We observed composition of adult communities consistently affecting the species assemblage in the respective regeneration communities, as observed with species richness, CWM of seed mass, and relative abundance of forest specialist (p = 0.001, p < 0.001, and p = 0.036; respectively). These results corroborate that the planted species-pool can mitigate, or intensify, limitations from the surrounding diversity. Consequently, high diversity tree-plantings (Rodrigues et al. 2009; Brancalion et al. 2010) can alleviate constraints resulting from the loss of functional connectivity between restoration sites and mature forests. In this case, the selection of species for restoration plantings should be carefully planned in favour of vulnerable species (Hooper et al. 2005; Brancalion et al. 2018), in spite of seed/seedling market tendencies, which privileges small seeded species (Brancalion et al. 2018). We highlight this idea on account of the increasing weight of recommendation in the literature that tropical forest restoration be focused on passive, rather than active, restoration (e.g. Chazdon and Uriarte 2017; Meli et al. 2017, but see Reid et al. 2018; and Gardon et al. 2020). Our results ground the recommendation of active restoration on sites that are too far from old-growth forests (i.e. distance > 200 m), in which manipulating the species pool is likely necessary.
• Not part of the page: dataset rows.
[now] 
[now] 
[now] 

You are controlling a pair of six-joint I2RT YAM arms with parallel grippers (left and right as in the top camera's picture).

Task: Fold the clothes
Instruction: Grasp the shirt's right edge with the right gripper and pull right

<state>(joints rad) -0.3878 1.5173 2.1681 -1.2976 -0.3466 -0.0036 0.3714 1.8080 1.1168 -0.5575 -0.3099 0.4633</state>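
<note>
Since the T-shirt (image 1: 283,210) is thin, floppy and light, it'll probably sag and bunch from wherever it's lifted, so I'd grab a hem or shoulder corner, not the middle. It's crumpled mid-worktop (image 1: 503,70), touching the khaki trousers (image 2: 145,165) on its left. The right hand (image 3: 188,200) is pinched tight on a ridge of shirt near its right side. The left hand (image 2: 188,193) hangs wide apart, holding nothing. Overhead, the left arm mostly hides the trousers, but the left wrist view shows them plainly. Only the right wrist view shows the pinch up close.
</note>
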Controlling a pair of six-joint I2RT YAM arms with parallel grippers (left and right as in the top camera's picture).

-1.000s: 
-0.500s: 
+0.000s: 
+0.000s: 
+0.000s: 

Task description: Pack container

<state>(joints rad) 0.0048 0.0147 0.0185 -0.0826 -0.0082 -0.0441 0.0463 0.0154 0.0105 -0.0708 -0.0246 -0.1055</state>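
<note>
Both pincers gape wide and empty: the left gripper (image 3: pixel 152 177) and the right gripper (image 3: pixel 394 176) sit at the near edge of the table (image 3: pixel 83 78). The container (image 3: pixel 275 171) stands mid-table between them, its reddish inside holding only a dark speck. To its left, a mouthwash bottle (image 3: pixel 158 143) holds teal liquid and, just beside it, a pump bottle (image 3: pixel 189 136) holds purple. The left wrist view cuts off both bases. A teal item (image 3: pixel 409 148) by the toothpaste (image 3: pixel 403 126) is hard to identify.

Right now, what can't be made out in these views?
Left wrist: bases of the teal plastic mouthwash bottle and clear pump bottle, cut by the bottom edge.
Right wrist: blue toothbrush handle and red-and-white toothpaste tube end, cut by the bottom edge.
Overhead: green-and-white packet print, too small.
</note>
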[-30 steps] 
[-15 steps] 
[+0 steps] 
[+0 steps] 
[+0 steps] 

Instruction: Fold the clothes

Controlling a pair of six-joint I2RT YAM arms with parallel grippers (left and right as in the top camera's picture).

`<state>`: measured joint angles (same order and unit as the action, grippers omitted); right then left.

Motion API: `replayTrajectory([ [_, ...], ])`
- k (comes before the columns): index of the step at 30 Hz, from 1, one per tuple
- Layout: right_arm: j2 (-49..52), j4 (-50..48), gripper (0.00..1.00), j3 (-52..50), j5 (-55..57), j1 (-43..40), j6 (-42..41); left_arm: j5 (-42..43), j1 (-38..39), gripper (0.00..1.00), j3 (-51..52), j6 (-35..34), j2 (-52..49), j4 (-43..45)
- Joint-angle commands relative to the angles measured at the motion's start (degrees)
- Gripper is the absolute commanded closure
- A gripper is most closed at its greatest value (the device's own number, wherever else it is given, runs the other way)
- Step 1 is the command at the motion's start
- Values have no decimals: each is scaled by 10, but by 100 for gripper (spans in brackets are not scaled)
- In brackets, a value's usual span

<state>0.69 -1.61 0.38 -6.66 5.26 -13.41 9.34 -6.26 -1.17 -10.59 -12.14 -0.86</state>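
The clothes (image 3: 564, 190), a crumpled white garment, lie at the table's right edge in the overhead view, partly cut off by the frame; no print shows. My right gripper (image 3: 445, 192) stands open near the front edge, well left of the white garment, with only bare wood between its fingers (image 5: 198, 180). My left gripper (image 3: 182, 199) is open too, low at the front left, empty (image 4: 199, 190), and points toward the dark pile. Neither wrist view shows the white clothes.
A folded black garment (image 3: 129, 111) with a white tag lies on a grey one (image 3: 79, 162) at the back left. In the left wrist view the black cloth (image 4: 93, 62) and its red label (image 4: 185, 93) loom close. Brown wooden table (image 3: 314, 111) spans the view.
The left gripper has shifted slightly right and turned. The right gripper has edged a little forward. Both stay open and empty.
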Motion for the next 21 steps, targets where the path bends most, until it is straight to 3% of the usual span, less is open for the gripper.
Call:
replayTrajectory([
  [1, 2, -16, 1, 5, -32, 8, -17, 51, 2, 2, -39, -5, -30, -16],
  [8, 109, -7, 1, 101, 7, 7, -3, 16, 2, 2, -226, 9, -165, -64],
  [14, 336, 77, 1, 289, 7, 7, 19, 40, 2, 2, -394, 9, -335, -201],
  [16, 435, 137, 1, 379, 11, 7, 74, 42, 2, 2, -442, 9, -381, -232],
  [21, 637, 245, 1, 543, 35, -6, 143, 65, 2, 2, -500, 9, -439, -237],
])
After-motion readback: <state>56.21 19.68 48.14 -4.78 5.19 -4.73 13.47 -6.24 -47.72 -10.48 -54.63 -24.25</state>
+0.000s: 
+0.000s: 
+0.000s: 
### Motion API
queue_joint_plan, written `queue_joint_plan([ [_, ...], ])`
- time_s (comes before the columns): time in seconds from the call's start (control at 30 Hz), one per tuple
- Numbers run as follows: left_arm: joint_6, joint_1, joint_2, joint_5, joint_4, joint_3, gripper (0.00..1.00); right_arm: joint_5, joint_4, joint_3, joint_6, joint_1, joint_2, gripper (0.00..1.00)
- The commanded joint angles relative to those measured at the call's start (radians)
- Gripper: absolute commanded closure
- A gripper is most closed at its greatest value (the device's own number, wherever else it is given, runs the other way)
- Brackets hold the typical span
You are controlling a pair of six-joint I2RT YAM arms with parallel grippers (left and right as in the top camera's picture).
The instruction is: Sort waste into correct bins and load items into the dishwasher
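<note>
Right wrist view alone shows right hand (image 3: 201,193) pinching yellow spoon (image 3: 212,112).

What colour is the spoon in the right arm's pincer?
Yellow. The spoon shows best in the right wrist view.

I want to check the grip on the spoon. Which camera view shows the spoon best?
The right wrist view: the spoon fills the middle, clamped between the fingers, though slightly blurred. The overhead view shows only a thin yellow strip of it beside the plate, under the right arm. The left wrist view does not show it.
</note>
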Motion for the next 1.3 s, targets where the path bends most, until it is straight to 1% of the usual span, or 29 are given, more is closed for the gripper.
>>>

Predictive models on tropical forest recovery have been developed to assist global and national scale conservation policies. In particular, findings from Brancalion et al. (2019a), Rozendaal et al. (2019), and Strassburg et al. (2019) supported the amount of neighbouring forest cover as a good predictor of forest recovery. Perhaps their models could also be improved by accounting for the age of the forest patches. However, these three studies adopted a 5-km buffer to measure the forest cover. Presumably, they have captured a different set of social, abiotic and ecological drivers of forest recovery that are also related to the landscape forest cover, but that are better detected at a considerably larger scale. Our findings are better suited for restoration planning in landscape scale, which ideally happens after global and national guidelines have been followed.

Conclusion

We evaluated tree communities that resulted from similar native-tree plantings in landscapes with old forests, and landscapes comprising young forests only. We found that faster recovery of tree cover and species richness is likely to take place in landscapes with a considerable amount of young forests (i.e. > 25% of land-cover), due an increased regeneration of non-vertebrate dispersed, small seeded, and habitat generalist trees. However, disturbance-sensitive species i.e. vertebrate dispersed, moist-forest specialists are more likely to be missing in the absence of nearby old forests. Our results demonstrate that the history of neighbouring forests (i.e. amount of cover and age) is valuable information for landscape restoration planners.